Dreifache des Vorkrisenniveau

15 Prozent der Firmen gehen sogar davon aus, dass langfristig mehr als die Hälfte der Arbeitszeit zu Hause erbracht wird. Dies wäre immerhin das Dreifache des Vorkrisenniveaus. Im verarbeitenden Gewerbe, in dem viel in der Produktion gearbeitet wird, glauben dagegen nur wenige Unternehmen, dass in Zukunft mehr als 30 oder gar 50 Prozent am heimischen Schreibtisch erbracht wird. Jedes fünfte Unternehmen erwartet aber, dass die Beschäftigten umgerechnet alle zwei Wochen einen Tag zu Hause Büro verbringen, vor der Pandemie war dies dagegen laut der Befragung nur alle vier Wochen der Fall.

„Wie häufig Unternehmen eine intensive Homeoffice-Nutzung erwarten, hängt stark mit deren Größe zusammen“, so Erdsiek.
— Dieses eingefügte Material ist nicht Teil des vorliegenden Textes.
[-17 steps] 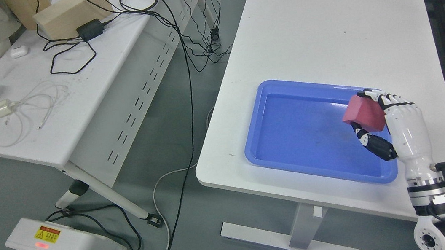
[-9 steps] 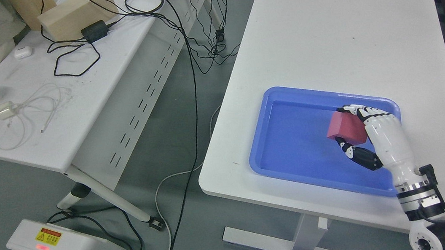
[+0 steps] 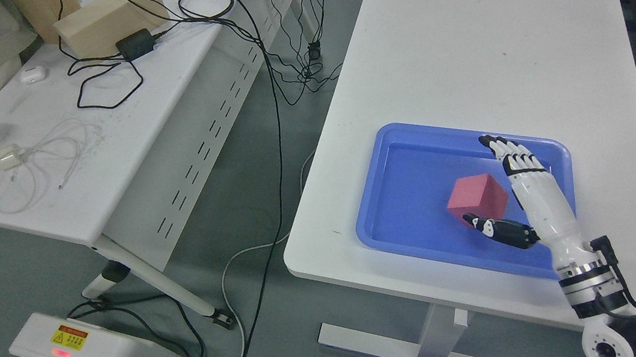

So gehen in der Informationswirtschaft 58 Prozent der großen Unternehmen davon aus, dass nach der Pandemie mehr als 30 Prozent ihrer Arbeitszeit ins Homeoffice verlagert sein werden. Knapp ein Viertel rechnet sogar mit einem Homeoffice-Anteil von mehr als 50 Prozent. Bei den kleinen Unternehmen mit fünf bis 19 Beschäftigten erwarten nur etwa halb so viele Unternehmen eine vergleichbare Homeoffice-Intensität.

Im verarbeitenden Gewerbe konzentriert sich die Verlagerung zum Homeoffice dagegen vor allem auf geringere Anteile der Gesamtarbeitszeit. Während fast die Hälfte der großen Unternehmen glaubt, dass nach der Pandemie mehr als zehn Prozent der Arbeitszeit von zu Hause aus geleistet werden, gilt dies nur für etwa jedes Zehnte der kleinen Betriebe.